Obama Indefinitely Detains, Not Just at Gitmo

The news today is that Guantanamo Bay’s head jailor William Lietzau, “in charge of the indefinite detention of a lot of people long-since cleared for release,” writes Jason Ditz, has condemned the lack of due process, saying we should “have called them prisoners of war from the beginning,” charged them, and given them trials.
The debate about Gitmo hasn’t changed since the early years of the Bush administration. Despite it’s public pronouncements, the Obama administration seems to have settled on keeping the detention center open and upholding indefinite detention as a staple of the war on terror. But Gitmo isn’t the only issue here.
The U.S.-controlled prison at Bagram airbase in Afghanistan is nicknamed, according to The Washington Post, “The Second Guantanamo.”

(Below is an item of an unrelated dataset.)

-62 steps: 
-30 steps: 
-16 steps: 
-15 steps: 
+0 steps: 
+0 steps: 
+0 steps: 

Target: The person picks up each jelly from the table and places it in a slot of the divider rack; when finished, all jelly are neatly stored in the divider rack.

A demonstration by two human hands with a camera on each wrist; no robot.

The United States holds 67 non-Afghan prisoners there, including some described as hardened al-Qaeda operatives seized from around the world in the months after the Sept. 11, 2001, attacks. More than a decade later, they’re still kept in the shadowy facility at Bagram air base outside Kabul.

In a 2011 interview, an attorney for Human Rights First Daphne Eviatar told CBS of Bagram: “It’s worse than Guantanamo, because there are fewer rights.”
Last year, the U.S. gave in to demands from Afghan President Hamid Karzai to give full control of the approximately 3,000 inmates in Bagram detention center to the Afghan government as part of the transition to withdraw most U.S. troops from the country in 2014. The Obama administration ended up quibbling over a small portion of the detainees, insisting on continued U.S. control.
Many of the detainess kept there by the U.S. have not been charged or tried, and many have been severely abused. In 2012, an Afghan investigative commission accused the American military of abusing detainees in the Bagram prison facilities, prompting Karzai’s push on the issue.
“Contrary to the Obama administration’s stated goals of increasing Afghan sovereignty and strengthening the rule of law in Afghanistan,” said Tina M. Foster, Executive Director of the International Justice Network, “this aspect of the transition will leave a dangerous legacy of unchecked and limitless power in the hands of whoever takes control of the country long after coalition forces have withdrawn.”
“The power to detain perceived enemies of the state indefinitely and without trial will not only lead to more arbitrary arrests and human rights abuses,” Foster added, “but will continue to fuel the insurgency for years to come – it is a great victory for the Taliban and a great loss for the Afghan people.”
In 2008, the Supreme Court ruled that denying the right of habeas corpus to Gitmo detainees was unconstitutional. In response, the U.S. government provided not actual trials but habeas corpus review. Despite many detainees being cleared for release in this process, Obama still insists on caging them. Now, scores of inmates are starving themselves in protest of their mistreatment, only to be force-fed by guards, which is a form of torture.
This sorry existence probably pales in comparison to that endured by detainees in U.S. custody in Bagram. Somehow, we hardly hear anything about the Obama administration’s policies in The Second Guantanamo.